Let's talk about compiling. So somevar and all other variables can have active code that places their self-address on the stack. Fine, but how many memory slots does that use up? For each variable? Sounds like a lot of repetition, maybe a lot of memory space.

What if we put the code that pushes the address onto the stack somewhere else, and put a pointer to that code in the parm field of each variable? Yep, that works. Now there's just one copy of the active code and as many short, one-slot pointers to it as there are variables.

And why stop at one pointer? Forth has two special operators, ':' and ';' that say, respectively, "begin compiling" and "end compiling". Suppose we take the Forth statement we used earlier:

3 5 + somevar !

and surrounded part of it with colon-semicolon:

: someword + somevar ! ;

See that there's one more new token, "someword". That is going to be the name of a new entry in the Forth dictionary. Its top part will look a lot like the word for '+' above, except of course that the character count will be eight, and all eight ascii letters of "someword" will follow the count.

Cruising through the line of input, Forth will hit the ':' and switch its internal functionality into compile mode. Then it will start creating a new entry named someword. Finally, after that point and until it reaches the ';' it will interpret "+ somevar !" one last time.

That is to say Forth will find each of +, somevar, and ! in the dictionary and for each, it will store the address of the start of its active code into the parm field of someword.

But just before it does all that, it will place

        00000002

into the stuf field of someword, which is different than the

        00000001  

that the word for '+' has there.

The reason is that instead of having a short machine language mini-program in its parm field like '+' has, someword will have an array of pointers: the addresses of each of the mini-programs that +, somevar, and ! contain. Once all three have been processed, someword has been compiled. Finally, ';' switches the overall system state back to interpret mode.

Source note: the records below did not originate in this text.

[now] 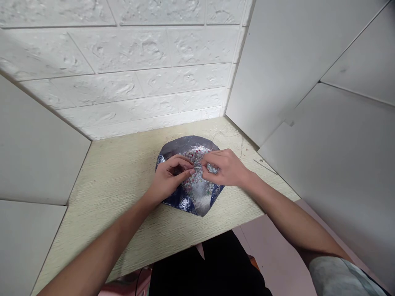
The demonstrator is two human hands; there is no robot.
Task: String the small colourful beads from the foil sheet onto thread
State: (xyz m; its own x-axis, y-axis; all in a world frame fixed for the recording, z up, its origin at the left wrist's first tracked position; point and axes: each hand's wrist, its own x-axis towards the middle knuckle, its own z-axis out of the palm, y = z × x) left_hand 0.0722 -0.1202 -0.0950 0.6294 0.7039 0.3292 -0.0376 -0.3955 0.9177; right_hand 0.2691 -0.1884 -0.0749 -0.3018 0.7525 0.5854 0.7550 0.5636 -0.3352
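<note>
A dark blue, shiny plastic sheet (180, 144) with turned-up edges lies on the table. Many small beads (197, 154) are spread over it, mostly clear and whitish, with some red and green. Just above them, my left hand (173, 172) pinches a thin, bright, needle-like piece (197, 167) between thumb and fingertips. From the other side, my right hand (224, 166) is closed in a pinch at the opposite end of this piece. The fingertips nearly meet. Whether a bead or thread is also in the fingers is too small to tell.
The pale wood-grain table (123, 185) ends at a white brick-patterned wall (138, 74). White panels (308, 102) stand on both sides. A thin grey stick (265, 166) lies by the right panel, and fine thread (241, 146) trails near the back right.
</note>
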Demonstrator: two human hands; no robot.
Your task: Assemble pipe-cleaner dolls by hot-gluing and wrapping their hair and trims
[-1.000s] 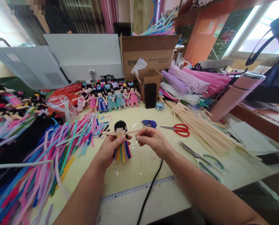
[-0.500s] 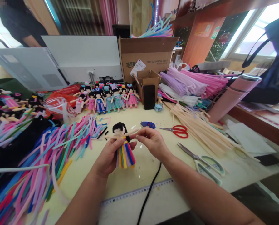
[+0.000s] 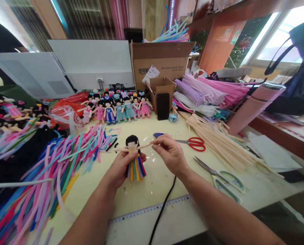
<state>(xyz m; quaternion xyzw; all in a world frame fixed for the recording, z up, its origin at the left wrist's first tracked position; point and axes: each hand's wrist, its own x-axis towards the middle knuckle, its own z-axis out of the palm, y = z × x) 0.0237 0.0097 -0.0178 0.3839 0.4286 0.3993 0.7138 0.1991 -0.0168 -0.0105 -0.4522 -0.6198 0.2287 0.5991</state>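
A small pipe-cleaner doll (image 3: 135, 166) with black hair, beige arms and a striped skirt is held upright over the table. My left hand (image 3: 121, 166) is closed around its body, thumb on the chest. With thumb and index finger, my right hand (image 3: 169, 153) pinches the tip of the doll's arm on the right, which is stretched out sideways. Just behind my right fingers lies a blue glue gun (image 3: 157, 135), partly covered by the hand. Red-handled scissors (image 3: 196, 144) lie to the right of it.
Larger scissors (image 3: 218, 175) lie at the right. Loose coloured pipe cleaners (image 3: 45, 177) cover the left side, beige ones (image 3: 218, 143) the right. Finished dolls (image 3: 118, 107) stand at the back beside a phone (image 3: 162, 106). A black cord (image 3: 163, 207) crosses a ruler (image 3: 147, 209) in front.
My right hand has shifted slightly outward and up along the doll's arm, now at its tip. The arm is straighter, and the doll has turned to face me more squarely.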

The advantage of compiling is that even though the ultimate result is the same (8 being stored at somevar),

3 5 someword

runs a whole lot faster than

3 5 + somevar !

because going directly to the addresses of the active code of Forth words is much faster than hunting for them through the dictionary links.

This is true of compiling in general. Compiling is where the English gets fully squeezed out of the human - computer interface, and only machine language is left. For instance, once someword is compiled, you could overwrite the top half of the '+' entry with a bunch of random junk, yet so long as you left its parm field alone, someword would still run correctly. As far as someword is concerned, '+' is no longer a name or a token, it is simply an address of code to run.


Making a hash of it

Alright: the LRS field, what's that about? I mentioned awhile back that I have a simulator for running code written for the Flexible System Architecture. It is in fact the base platform I am using for my computer language explorations.

To be blunt about it, this simulator runs too slow for my taste. There are various reasons for that, which I may even have cause to go into sometime, but one good thing about it: It makes me extremely sensitive to the efficiency of any code running on it.

The sim's speed wasn't really an issue when I was developing proof of principle math routines for it like the screen shot of the CORDIC sine & cosine on the genapro.com home page. The math algorithms maybe didn't break any speed records, but they ran fast enough that I could debug them in something reasonably close to real time.

But once I started programming the "kernel" of the Forth system, well, who knew that chugging through a Forth dictionary was such a computationally involved process? I'm constantly sitting there going, "Come on, come on already."

My very first test Forth dictionary has barely more than six entries. Four of those were the one character +, :, ; and . . You're already familiar with the first three; "dot", '.', simply pops whatever value is on the top of stack and displays its numeric value (finally, something gets translated back to English!).

Being all single character operators, the character count field was doing more harm than good, speed wise, and on my slow simulator ... aaarrrgh!

So I decided to implement something I was planning to save for later: the Longitudinal Record Sum, or "LRS". Big name for something actually simple: to compute it, simply add all the ascii letters in a name together. Literally add them, treat them like numbers. And you get a number out - the LRS. Basically it's a "checksum", but since I don't use it for error detection like an official checksum, I decided to be accurate in my nomenclature for a change instead of giving in to my tendency for sloppiness.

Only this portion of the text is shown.